Evelyn King: Oh, I’m honored, thank you for inviting me.
Dr. Lisa B.: One of the reasons we were interested in having you in, at least one of the reasons I was interested in having you in, is that one of the ways that my father, who’s a family doctor, used to decompress after having taken care of patients and my nine younger brothers and sisters was to go fishing along the Royal river. He was not a fly fisherman, but I remember this very clearly that there was something about the water that really gave him great calm and great peace.
I didn’t really quite get that as a child why one would do that, but it seems like you get that, because otherwise you wouldn’t be doing the work that you do.
Evelyn King: Absolutely, when you’re on the water you’re living in the moment. You appreciate what’s around you, it slows you down, and especially for someone that has a job that requires a lot of thinking or stress, when you get on the river you put that aside. It’s like meditation or yoga, you live in the moment and the double reward is that it de-stresses you, but also the more you live in the moment and notice what’s around you, the better fishermen you are.
You start to see the bugs on the water, you start to really see what’s going on in nature, see the water patterns. It just tunes you in and you become a much better fisherman, so I can see that.
Dr. Lisa B.: You’ve been doing this with women specifically, but you’ve been basically doing fly fishing your entire life, not just with women.
Evelyn King: Right.
Dr. Lisa B.: You see the benefit for everybody really?
Evelyn King: Absolutely, I fish with my husband who was then my boyfriend when I was a teenager. He laughs about it, because I loved … I always want to be outdoors, I love to be outdoors, but I was primarily a runner like Joan Samuelson, but I would go fishing with him, because I wanted to do things with him and I would try. If ever another man showed up on the river, like if we were in a river or on a pond in a boat, if another man showed up I would tuck the rod away.
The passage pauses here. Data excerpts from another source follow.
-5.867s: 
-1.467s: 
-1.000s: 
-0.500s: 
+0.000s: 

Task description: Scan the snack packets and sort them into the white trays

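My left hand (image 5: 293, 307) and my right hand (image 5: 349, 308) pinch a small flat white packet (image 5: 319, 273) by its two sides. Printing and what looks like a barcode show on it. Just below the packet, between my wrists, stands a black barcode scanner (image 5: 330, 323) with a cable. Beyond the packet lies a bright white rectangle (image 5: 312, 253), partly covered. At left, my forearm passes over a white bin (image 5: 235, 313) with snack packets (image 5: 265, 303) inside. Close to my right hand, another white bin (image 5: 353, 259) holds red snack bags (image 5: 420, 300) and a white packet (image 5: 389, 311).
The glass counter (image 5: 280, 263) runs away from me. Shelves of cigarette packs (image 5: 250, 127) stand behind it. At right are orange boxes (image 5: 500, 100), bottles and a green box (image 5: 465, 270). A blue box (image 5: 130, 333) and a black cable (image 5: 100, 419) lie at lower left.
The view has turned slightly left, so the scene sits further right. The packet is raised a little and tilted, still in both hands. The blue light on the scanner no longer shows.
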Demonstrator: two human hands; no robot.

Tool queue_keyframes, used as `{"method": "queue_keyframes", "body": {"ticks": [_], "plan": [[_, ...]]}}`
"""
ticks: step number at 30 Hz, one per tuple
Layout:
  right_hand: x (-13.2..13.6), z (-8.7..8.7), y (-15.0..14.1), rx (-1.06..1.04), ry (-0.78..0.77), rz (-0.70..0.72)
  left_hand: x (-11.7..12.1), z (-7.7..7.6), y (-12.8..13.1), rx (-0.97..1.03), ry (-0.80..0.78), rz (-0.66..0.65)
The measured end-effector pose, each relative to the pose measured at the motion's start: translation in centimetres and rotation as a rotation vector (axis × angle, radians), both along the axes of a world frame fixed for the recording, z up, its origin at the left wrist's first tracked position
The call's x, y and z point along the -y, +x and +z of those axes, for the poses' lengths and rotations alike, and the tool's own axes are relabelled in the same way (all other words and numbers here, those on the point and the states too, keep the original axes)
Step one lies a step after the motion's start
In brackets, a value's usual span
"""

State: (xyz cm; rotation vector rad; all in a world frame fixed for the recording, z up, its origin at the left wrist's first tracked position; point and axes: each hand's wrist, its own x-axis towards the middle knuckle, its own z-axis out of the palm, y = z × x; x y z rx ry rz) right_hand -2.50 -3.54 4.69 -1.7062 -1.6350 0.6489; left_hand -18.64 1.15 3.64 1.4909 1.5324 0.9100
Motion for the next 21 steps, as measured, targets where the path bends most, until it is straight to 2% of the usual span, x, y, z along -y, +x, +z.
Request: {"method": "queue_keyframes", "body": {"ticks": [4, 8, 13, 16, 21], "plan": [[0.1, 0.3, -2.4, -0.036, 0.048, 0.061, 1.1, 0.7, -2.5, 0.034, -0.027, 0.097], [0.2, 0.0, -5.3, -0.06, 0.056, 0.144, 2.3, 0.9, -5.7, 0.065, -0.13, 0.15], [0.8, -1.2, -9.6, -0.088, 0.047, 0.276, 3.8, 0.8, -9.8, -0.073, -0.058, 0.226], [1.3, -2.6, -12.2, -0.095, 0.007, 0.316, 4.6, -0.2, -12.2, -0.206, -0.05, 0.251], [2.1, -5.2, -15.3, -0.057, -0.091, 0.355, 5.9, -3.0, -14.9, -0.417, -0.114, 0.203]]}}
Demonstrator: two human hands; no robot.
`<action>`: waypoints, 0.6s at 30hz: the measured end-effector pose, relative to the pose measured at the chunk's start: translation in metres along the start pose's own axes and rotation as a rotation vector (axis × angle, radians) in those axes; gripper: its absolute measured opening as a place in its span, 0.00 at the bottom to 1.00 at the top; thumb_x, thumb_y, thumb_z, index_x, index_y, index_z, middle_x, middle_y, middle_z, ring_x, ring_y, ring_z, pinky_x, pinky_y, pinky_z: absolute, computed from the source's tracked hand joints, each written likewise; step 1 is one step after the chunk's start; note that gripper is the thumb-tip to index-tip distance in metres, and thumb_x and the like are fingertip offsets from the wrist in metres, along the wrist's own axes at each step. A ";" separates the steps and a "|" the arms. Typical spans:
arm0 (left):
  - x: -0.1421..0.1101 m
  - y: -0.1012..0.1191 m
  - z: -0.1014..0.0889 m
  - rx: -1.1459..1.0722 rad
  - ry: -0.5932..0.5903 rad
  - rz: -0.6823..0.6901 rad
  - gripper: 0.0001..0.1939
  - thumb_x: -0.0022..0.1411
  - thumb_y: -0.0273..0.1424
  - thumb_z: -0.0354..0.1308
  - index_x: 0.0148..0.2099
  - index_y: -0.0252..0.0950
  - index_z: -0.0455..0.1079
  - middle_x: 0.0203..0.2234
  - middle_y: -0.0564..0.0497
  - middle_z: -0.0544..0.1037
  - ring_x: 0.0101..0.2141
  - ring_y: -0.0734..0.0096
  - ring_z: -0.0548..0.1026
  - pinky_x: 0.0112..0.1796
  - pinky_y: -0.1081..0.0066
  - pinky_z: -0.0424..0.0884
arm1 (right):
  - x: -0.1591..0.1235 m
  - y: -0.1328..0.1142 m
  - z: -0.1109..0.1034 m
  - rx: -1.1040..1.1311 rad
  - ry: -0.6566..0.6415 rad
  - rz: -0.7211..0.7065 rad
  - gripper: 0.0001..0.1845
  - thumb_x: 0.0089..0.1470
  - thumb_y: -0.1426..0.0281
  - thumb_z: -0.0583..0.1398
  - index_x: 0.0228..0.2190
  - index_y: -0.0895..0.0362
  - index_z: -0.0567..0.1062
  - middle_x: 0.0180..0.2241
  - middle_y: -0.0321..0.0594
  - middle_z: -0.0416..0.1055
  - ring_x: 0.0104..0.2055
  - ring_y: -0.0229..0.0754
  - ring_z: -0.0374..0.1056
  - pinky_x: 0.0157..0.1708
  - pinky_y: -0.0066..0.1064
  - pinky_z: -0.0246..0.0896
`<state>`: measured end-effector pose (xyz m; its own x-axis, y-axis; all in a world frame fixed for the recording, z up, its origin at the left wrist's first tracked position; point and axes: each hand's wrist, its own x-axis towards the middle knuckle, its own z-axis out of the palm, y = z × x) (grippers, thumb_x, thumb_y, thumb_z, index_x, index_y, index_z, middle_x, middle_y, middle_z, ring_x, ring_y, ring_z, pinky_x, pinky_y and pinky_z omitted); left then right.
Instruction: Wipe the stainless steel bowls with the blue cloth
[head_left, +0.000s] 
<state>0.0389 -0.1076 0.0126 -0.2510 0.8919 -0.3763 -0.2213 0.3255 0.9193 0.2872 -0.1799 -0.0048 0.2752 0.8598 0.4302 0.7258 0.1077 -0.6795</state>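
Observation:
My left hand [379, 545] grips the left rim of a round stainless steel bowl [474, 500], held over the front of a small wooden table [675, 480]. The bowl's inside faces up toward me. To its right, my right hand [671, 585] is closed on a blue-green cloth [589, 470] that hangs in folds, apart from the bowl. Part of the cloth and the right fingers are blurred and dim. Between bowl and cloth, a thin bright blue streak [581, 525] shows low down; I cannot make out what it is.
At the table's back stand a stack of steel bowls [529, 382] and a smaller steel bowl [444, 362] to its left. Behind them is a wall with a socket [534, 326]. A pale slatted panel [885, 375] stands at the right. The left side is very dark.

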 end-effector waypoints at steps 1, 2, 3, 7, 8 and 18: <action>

I thought that I wasn’t good enough to be fishing and I was embarrassed. I loved to fish, but I was really a shy fisherman. He kept encouraging me, telling me that it doesn’t matter, you don’t need to cast well. You do as well as anyone else on the river, and I think that’s why I eventually figured out that a way to give back was to encourage other women to take on that risk as well. To not be afraid and not to be intimidated, and not to follow their passion, because other people were watching them.
Dr. Lisa B.: It’s interesting that you would find that intimidating given that you were one of the early classes of women to integrate at Exeter, and then were in one of the early classes of women to integrate at Bowdoin, where you were in the same class with Joan Benoit Samuelson, and yet you got on the river with men and somehow you felt like it wasn’t your place?
Evelyn King: Wow, that’s a good question, or a good comment. I’m also a perfectionist, somewhat of a perfectionist, and I think when I do things I really want to figure them out. When I was fishing, what really got me motivated to get better at fishing, was I would watch other people fish. I didn’t understand why they would put the fly under the bank along the other side of the river? Why were they not fishing below us? How did they know which fly to put on? How did they know to get their fly to land just right?
As a somewhat of a perfectionist I knew I couldn’t do what they were doing, and so I wanted to watch I think. It gave me a lifetime of learning to try to figure those things out.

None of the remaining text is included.